Dopo le prime frasi ho notato che la mia curiosità si faceva sempre più intensa. Non riuscivo a staccarmi dai contenuti descritti e soprattutto dallo schema del libro che Carlo aveva ideato e imbastito con cura certosina. Poi sono passato al cuore del libro alla ricerca dei punti in cui si cita mio padre. Li ho scovati con facilità in almeno quattro pagine (pagg. 26, 28, 29, ecc.) e la cosa, ovviamente, mi ha fatto grande piacere.
Carlo Pavia aveva parlato di Mario Verdone anche nei suoi precedenti libri come ad esempio Storie de noantri, Il Tempio dei Dioscuri e Roma da sotto a sopra, per i tipi dell’editore Davide Ghaleb e poi Stornelli e sonetti per Gangemi Editore; questo mi ha confermato ancora una volta come sia fortemente grato a tutti coloro che abbiano contribuito in qualche modo alla sua formazione.
L’idea del libro è tanto semplice quanto unica. Si basa sulla scelta di due domande (certamente le più intriganti ed interessanti) che il pubblico gli ha rivolto, più che altro alla fine delle sue conferenze, nell’arco di mezzo secolo, sebbene non ne manchino alcune di diversa provenienza. Due domande all’anno; quindi 100 domande con le relative risposte. In più ha aggiunto per ogni domanda un argomento ipogeo la cui straordinaria bellezza è ben più esaustiva della sottostante didascalia. Quindi 100 domande, 100 risposte e 100 argomenti.

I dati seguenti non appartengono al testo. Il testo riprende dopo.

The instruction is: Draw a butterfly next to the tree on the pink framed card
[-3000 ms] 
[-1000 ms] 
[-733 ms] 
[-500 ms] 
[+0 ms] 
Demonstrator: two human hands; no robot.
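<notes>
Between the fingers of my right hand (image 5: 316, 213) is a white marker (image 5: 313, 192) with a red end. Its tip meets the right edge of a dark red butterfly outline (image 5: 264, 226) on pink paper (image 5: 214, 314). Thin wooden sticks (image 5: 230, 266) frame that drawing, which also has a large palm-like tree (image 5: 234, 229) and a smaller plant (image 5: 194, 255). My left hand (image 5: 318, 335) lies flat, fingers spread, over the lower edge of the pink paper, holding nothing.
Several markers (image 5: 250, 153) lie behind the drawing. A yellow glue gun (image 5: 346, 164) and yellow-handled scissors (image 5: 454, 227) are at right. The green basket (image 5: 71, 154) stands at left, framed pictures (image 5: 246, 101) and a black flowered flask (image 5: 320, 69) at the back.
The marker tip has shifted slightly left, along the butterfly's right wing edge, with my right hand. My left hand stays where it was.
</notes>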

In verità non è proprio così perché Carlo parla anche dell’anno in cui tutto è nato, il 1975 e quindi al sommario vanno aggiunte altre due domande.
A proposito del sommario..., sono andato alla ricerca delle domande che gli feci a suo tempo ed altre che avrei voluto fargli. Ne avevo in mente una decina; le ho trovate quasi tutte. Tra le domande non trovate nel sommario ce n’è solo una che ritengo più importante ed è la seguente: “Siamo sicuri, caro Carlo, che questo sia il tuo ultimo libro? Sei proprio sicuro che non ti possano più venire in mente altre idee circa la Roma sotterranea? ... Io non ci credo...!” Aspetto la risposta.
Sono convinto che ciò che ho fatto io, ovvero ricercare nel sommario le domande che avrei voluto rivolgere all’autore, lo faranno anche i lettori e quando ne troveranno almeno una si sentiranno in parte protagonisti del libro e forse anche uno delle migliaia di persone che lo hanno ascoltato in questo suo Mezzo secolo di Roma Sotterranea.

Risposta (Carlo Pavia)
Caro Carlo, rispondo pubblicamente. Dei 666 ipogei (volutamente... 666) da me studiati, documentati e trattati nelle centinaia di conferenze tenute in questi (primi) 50 anni di Roma sotterranea, nel dossier proposto per questo libro se ne contano solo 100 (anzi, 102, così come giustamente hai notato). Sono chiaramente i più belli, i più suggestivi e i più emblematici; si tratta di veri e propri monumenti. E gli altri? Anch’essi posseggono una grande importanza ma non sono affascinanti al pari dei primi. Si tratta di brandelli di una Roma antica estremamente utili per gli archeologi (specialmente quelli specializzati in topografia come me) ma affatto interessanti per il pubblico generico. Per tale motivo non sono pubblicabili se non su testi tecnici o riviste apposite.